Quando o cronista chega ao céu, é recebido por um anjo que parece mais porteiro de boate chique. Lista na mão, caneta na orelha, óculos escuros.
— Nome?
— Luis Fernando Verissimo.
— Escritor?
— Às vezes.
O anjo olha para cima, como se conferisse com alguém invisível.
— Deus pediu para o senhor subir direto.
Verissimo estranha. Será que o Velho leu minhas crônicas? Ou pior: será que não leu nenhuma e vai me pedir um resumo?
No escritório celestial, Deus está circunstancial, mas sem a pompa. Parece um burocrata de Brasília em fim de expediente, só que com auréola.
— Ah, finalmente! — diz Deus, abrindo os braços. — O cronista chegou!
— Pois é… não esperava tanta pressa.
Deus pede para ele se sentar e já começa:
— Eu adoro suas crônicas, Luis Fernando. Aquelas do Analista de Bagé, então… d-i-v-i-n-a-s!
— Mas, Senhor, aquilo não fui eu que inventei. O Analista me apareceu pronto, só tive que escrever.
— Claro, claro — responde Deus. — Igualzinho comigo quando inventei o ornitorrinco.
Fica um silêncio constrangedor. Verissimo coça a orelha. Deus serve um uísque.
— O Senhor bebe? — arrisca Verissimo.
— Só socialmente. E, na eternidade, tudo é social.
Tomam um gole.
— Mas sabe por que pedi sua presença? — continua Deus. — Eu sou bom de tragédia, de dilúvio, de Apocalipse. Mas a crônica leve, a ironia do cotidiano, isso Eu nunca consegui.
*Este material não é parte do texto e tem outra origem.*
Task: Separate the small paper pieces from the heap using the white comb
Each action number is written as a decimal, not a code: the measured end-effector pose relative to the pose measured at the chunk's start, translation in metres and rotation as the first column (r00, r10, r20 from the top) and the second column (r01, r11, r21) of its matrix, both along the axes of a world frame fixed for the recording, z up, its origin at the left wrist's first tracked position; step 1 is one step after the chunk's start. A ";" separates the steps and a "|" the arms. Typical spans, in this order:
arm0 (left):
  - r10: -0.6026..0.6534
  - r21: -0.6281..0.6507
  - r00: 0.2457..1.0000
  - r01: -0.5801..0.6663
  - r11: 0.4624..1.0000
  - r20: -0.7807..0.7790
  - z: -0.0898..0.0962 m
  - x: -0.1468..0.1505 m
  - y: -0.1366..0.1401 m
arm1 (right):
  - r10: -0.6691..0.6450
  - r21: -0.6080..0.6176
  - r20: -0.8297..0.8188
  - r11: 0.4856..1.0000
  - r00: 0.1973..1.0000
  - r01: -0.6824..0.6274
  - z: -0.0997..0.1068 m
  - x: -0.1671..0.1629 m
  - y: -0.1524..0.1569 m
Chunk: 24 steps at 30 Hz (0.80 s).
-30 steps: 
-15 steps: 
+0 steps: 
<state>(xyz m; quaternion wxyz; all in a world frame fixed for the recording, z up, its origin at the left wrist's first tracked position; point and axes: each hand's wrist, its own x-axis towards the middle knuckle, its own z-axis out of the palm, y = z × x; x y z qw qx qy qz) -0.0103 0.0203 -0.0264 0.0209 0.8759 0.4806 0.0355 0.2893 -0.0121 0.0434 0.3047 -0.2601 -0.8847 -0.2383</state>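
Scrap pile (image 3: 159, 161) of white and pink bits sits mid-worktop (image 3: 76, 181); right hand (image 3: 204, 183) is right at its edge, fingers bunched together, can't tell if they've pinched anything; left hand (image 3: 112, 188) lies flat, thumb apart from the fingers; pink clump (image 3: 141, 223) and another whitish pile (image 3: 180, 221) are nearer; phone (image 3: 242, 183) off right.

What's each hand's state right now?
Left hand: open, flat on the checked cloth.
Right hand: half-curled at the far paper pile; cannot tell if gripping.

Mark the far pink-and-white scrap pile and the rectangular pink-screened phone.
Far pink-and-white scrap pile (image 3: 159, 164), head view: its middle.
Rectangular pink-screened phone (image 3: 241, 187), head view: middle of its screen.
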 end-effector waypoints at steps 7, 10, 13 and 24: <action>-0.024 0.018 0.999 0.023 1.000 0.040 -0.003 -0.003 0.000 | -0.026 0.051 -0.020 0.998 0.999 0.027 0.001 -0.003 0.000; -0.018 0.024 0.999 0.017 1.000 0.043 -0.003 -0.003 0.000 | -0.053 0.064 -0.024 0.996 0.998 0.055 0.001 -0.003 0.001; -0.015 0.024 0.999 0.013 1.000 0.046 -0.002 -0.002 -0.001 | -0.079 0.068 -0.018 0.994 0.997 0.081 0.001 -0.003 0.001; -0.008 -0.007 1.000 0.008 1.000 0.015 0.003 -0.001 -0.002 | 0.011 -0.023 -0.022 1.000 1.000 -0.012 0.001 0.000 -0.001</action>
— Não é tão difícil assim, Senhor. É só olhar pro mundo e escrever sem pretensão.
— Fácil falar! — Deus se exalta. — Quando Eu escrevo, chamam de Bíblia. Todo mundo interpreta errado. Você escreve sobre uma berinjela e o pessoal chora de rir, reconhece a sogra. Eu falo “não matarás” e passam milênios discutindo as entrelinhas!
Verissimo segura o riso. Deus está realmente ressentido.
— Quer dizer que o Senhor é meu fã?
— Mais que fã — diz Deus, solene. — Eu queria ser um cronista como você.
Nesse momento, batem à porta. É São Pedro, com um laptop.
— Senhor, os novos mandamentos em formato de post.
— Agora não, Pedro! — rosna Deus. — Estou numa consultoria literária.
Verissimo começa a se levantar.
— Olhe, Senhor, fico honrado, mas não quero atrapalhar. E se for pra dar conselho, escreva curto, com sutileza. O resto o leitor faz sozinho.
— Curto, com sutileza — repete Deus, anotando num guardanapo.
Quando sai do escritório, Verissimo olha para trás e vê Deus tentando escrever alguma coisa. Daí se irrita, rasga o papel e joga fora. De repente, dá um trovão, cai um raio e a cesta de lixo começa a pegar fogo.